Eyewitness I.D. Reform
By Bill Moushey
Pittsburgh Post-Gazette
A series of eyewitness reforms which call for police officers in Allegheny County to use nationally accepted standards to prevent false eyewitness identifications in criminal investigations has been recommended to every law enforcement agency in the county by a prominent police chief's group.
The voluntary reform policy was circulated by the executive board of the Allegheny County Chiefs of Police Association after four months of study. It aims to start bringing eyewitness identification techniques in this county in line with modern science of memory issues that were the basis of eyewitness reform recommendations issued six years ago by the U.S. Department of Justice. The issues were detailed last May in the Post-Gazette series “Sight Unseen.”
The wide-ranging policy circulated in the past few weeks to approximately 120 police agencies in the county suggests:
· Police should use a “double-blind” photo identification procedure where someone other than the investigator – who does not know who the suspect is -- constructs photo arrays with non-suspects as fillers to reduce suggestiveness;
· Lawmen should instruct witnesses that the perpetrator may or may not be in the array, and witnesses should be presented photos one-at-a-time to prevent comparisons with other suspects;
· Eyewitnesses should be recorded on tape immediately after an identification procedure to establish their degree of confidence, and
· Police should avoid multiple photo identification procedures where the same witness views the same suspect more than once.
A Clear Need
Chief Gary W. Anderson of McCandless, president of the chief’s association, said the group’s 19 member board decided to create the voluntary guidelines after it became clear few Allegheny County departments have policies on eyewitness identifications.

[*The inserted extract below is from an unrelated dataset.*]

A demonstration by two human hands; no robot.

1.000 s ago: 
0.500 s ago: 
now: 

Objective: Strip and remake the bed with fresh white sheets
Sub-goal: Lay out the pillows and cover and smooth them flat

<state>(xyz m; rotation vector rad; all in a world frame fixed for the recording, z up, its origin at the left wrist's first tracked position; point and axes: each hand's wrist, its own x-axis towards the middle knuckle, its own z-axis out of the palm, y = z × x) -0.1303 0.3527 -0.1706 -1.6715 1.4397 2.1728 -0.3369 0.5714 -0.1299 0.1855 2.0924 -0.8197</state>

The board made the specific guidelines available to the members so “they can make their own individual choices,” said Chief Anderson, who is implementing all of them in McCandless without problems.
Tim Logue, secretary of the chief’s group who is a retired Green Tree Borough police chief now working with the Allegheny County District Attorney’s investigations unit, said he has had a positive response from police chiefs who examined the voluntary proposal during a vetting process that began in August.
“They have really agreed that is something that needs to be addressed,” Mr. Logue said.
He said the Western Pennsylvania Chiefs of Police Association, which includes agencies from Allegheny and 21 surrounding counties, will consider the policy reforms at a meeting this month.
“Our goal as police administrators is to ensure that no one who is innocent is wrongfully convicted. It that happens through this kind of policy, I think we have an obligation to do it,” Mr. Logue said.
The Pittsburgh Bureau of Police is examining the draft proposal as part of its ongoing review of eyewitness identification practices.
Stephen A. Zappala Jr., Allegheny County District Attorney, said the series published by the Post-Gazette in May caused him to ask the police chiefs group to examine eyewitness identification reforms. The series challenged eyewitness identifications in numerous cases in this region – a New Castle man has been released from prison as a result of it -- and showed few departments have eyewitness identification procedures that meet national standards.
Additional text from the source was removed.